The pictures stay out. Please retype every line below exactly.

Stored data -
--- START ---

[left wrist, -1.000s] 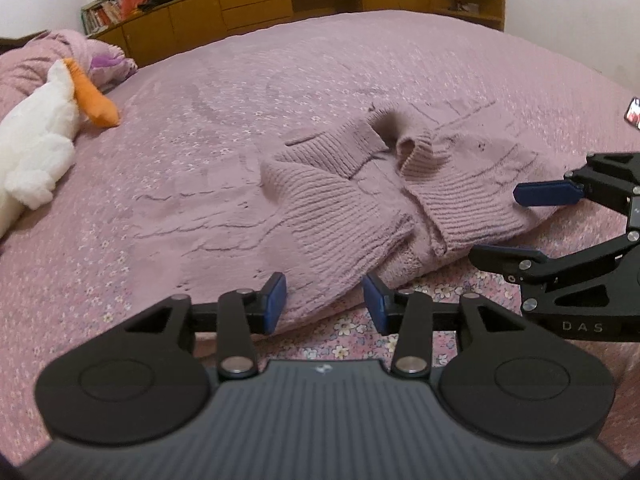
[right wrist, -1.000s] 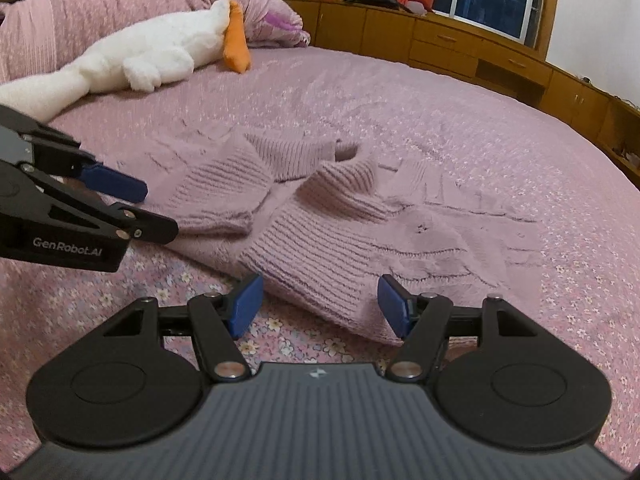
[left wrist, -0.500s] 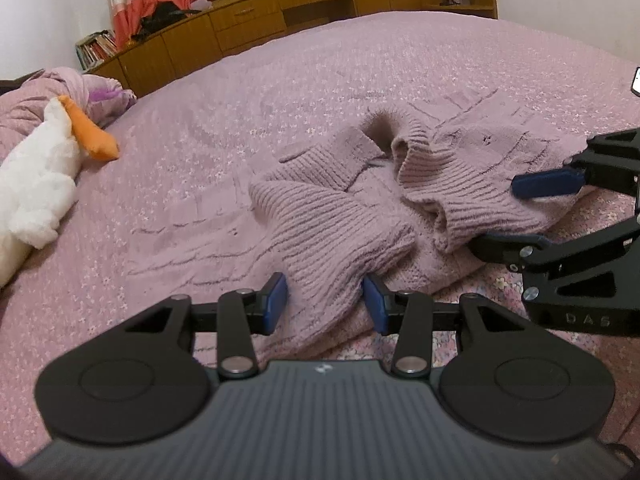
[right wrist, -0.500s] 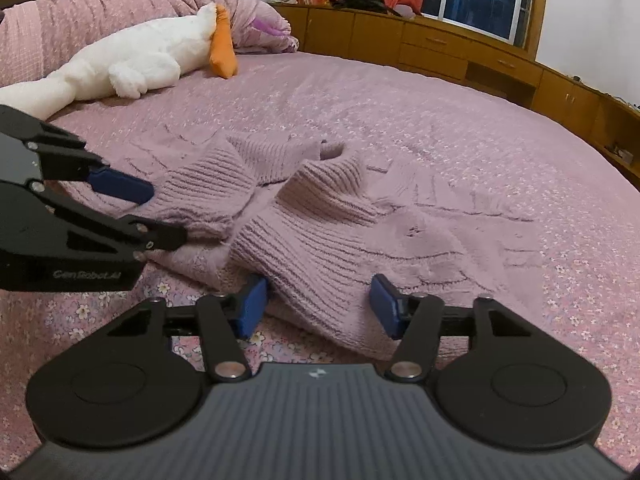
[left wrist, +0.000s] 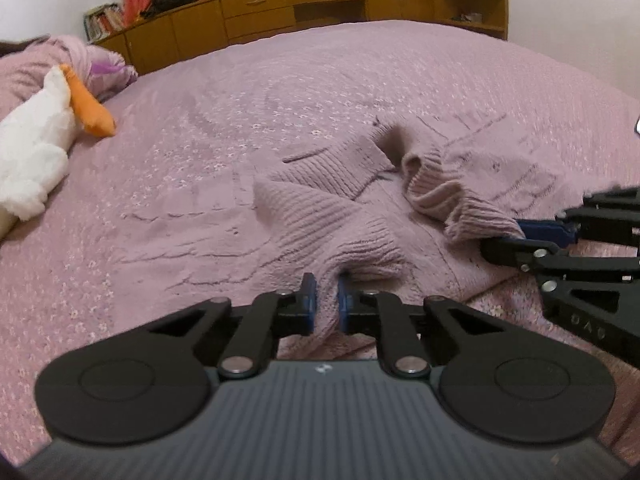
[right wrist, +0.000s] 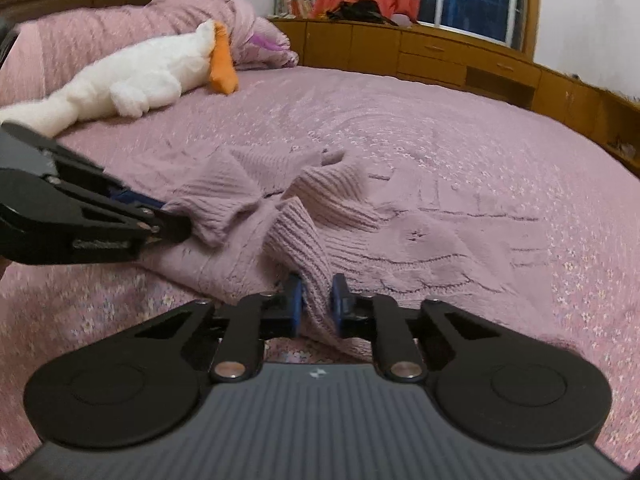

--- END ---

Response area -
[left wrist, -1.000s] 
[right wrist, -1.000s] 
[left wrist, -0.500s] 
[right wrist, -0.500s] 
[left wrist, +0.000s] 
[right wrist, +0.000s] 

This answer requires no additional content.